### Task prompt
Copy the complete listing exactly as shown.

### Supplied information
⁂

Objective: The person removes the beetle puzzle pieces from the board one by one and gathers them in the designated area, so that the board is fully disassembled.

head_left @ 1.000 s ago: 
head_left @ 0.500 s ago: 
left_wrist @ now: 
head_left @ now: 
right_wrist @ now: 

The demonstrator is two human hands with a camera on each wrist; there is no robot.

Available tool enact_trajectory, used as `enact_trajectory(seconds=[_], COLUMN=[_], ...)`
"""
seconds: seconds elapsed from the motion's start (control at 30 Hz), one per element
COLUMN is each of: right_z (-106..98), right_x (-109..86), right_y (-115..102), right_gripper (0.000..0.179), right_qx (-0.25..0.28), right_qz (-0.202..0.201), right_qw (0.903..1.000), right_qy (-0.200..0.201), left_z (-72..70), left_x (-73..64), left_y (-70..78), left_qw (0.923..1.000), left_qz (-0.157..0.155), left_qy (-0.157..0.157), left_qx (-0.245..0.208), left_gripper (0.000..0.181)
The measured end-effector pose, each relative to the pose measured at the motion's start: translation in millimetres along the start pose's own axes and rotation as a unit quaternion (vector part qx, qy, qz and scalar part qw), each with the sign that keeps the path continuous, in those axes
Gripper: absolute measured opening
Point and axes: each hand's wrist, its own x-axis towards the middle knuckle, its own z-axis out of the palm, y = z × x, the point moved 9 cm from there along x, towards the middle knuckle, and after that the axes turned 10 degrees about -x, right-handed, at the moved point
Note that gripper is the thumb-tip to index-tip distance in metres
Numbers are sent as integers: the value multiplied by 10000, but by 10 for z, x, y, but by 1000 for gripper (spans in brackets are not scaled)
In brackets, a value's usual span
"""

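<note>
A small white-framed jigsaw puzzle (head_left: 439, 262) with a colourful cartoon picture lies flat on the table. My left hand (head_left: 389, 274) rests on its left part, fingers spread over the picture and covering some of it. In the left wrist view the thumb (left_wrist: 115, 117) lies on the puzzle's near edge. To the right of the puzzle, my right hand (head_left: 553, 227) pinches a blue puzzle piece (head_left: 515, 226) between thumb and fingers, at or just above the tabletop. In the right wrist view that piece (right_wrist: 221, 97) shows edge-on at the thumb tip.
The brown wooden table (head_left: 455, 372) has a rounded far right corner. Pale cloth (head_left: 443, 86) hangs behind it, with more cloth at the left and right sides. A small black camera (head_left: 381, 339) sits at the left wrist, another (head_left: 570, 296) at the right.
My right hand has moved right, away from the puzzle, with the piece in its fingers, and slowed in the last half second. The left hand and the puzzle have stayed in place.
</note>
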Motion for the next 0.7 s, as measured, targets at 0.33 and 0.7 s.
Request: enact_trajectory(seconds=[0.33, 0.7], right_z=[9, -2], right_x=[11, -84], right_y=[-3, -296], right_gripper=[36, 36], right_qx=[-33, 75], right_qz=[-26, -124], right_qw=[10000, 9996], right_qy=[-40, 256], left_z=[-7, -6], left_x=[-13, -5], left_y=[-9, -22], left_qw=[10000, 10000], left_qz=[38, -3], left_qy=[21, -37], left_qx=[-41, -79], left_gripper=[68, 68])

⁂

### Task solution
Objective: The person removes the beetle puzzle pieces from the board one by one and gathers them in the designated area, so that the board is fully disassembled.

head_left @ 1.000 s ago: 
head_left @ 0.500 s ago: 
left_wrist @ now: 
head_left @ now: 
right_wrist @ now: 

The demonstrator is two human hands with a camera on each wrist; there is no robot.

Available tool enact_trajectory, used as `enact_trajectory(seconds=[_], COLUMN=[_], ...)`
"""
seconds: seconds elapsed from the motion's start (control at 30 Hz), one per element
COLUMN is each of: right_z (-106..98), right_x (-109..86), right_y (-115..102), right_gripper (0.000..0.179), right_qx (-0.25..0.28), right_qz (-0.202..0.201), right_qw (0.903..1.000), right_qy (-0.200..0.201), left_z (-72..70), left_x (-73..64), left_y (-70..78), left_qw (0.923..1.000), left_qz (-0.157..0.155), left_qy (-0.157..0.157), left_qx (-0.245..0.208), left_gripper (0.000..0.181)
The measured end-effector pose, each relative to the pose measured at the motion's start: translation in millimetres along the start pose's own axes and rotation as a unit quaternion (vector part qx, qy, qz and scalar part qw), each with the sign that keeps the path continuous, in those axes
Gripper: absolute measured opening
Point and axes: each hand's wrist, its own x-axis towards the middle knuckle, its own z-axis out of the palm, y = z × x, the point moved 9 cm from there along x, towards the middle knuckle, and after that the axes turned 10 degrees about -x, right-handed, at the moved point
Note that gripper is the thumb-tip to index-tip distance in metres
Numbers are sent as integers: the value multiplied by 10000, but by 10 for z, x, y, but by 1000 for gripper (spans in brackets are not scaled)
In brackets, a value's usual span
"""

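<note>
A small white-framed jigsaw puzzle (head_left: 439, 262) with a colourful cartoon picture lies flat on the table. My left hand (head_left: 389, 274) rests on its left part, fingers spread over the picture and covering some of it. In the left wrist view the thumb (left_wrist: 115, 117) lies on the puzzle's near edge. To the right of the puzzle, my right hand (head_left: 553, 227) pinches a blue puzzle piece (head_left: 515, 226) between thumb and fingers, at or just above the tabletop. In the right wrist view that piece (right_wrist: 221, 97) shows edge-on at the thumb tip.
The brown wooden table (head_left: 455, 372) has a rounded far right corner. Pale cloth (head_left: 443, 86) hangs behind it, with more cloth at the left and right sides. A small black camera (head_left: 381, 339) sits at the left wrist, another (head_left: 570, 296) at the right.
My right hand has moved right, away from the puzzle, with the piece in its fingers, and slowed in the last half second. The left hand and the puzzle have stayed in place.
</note>
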Motion for the next 0.7 s, as measured, targets at 0.33 and 0.7 s.
Request: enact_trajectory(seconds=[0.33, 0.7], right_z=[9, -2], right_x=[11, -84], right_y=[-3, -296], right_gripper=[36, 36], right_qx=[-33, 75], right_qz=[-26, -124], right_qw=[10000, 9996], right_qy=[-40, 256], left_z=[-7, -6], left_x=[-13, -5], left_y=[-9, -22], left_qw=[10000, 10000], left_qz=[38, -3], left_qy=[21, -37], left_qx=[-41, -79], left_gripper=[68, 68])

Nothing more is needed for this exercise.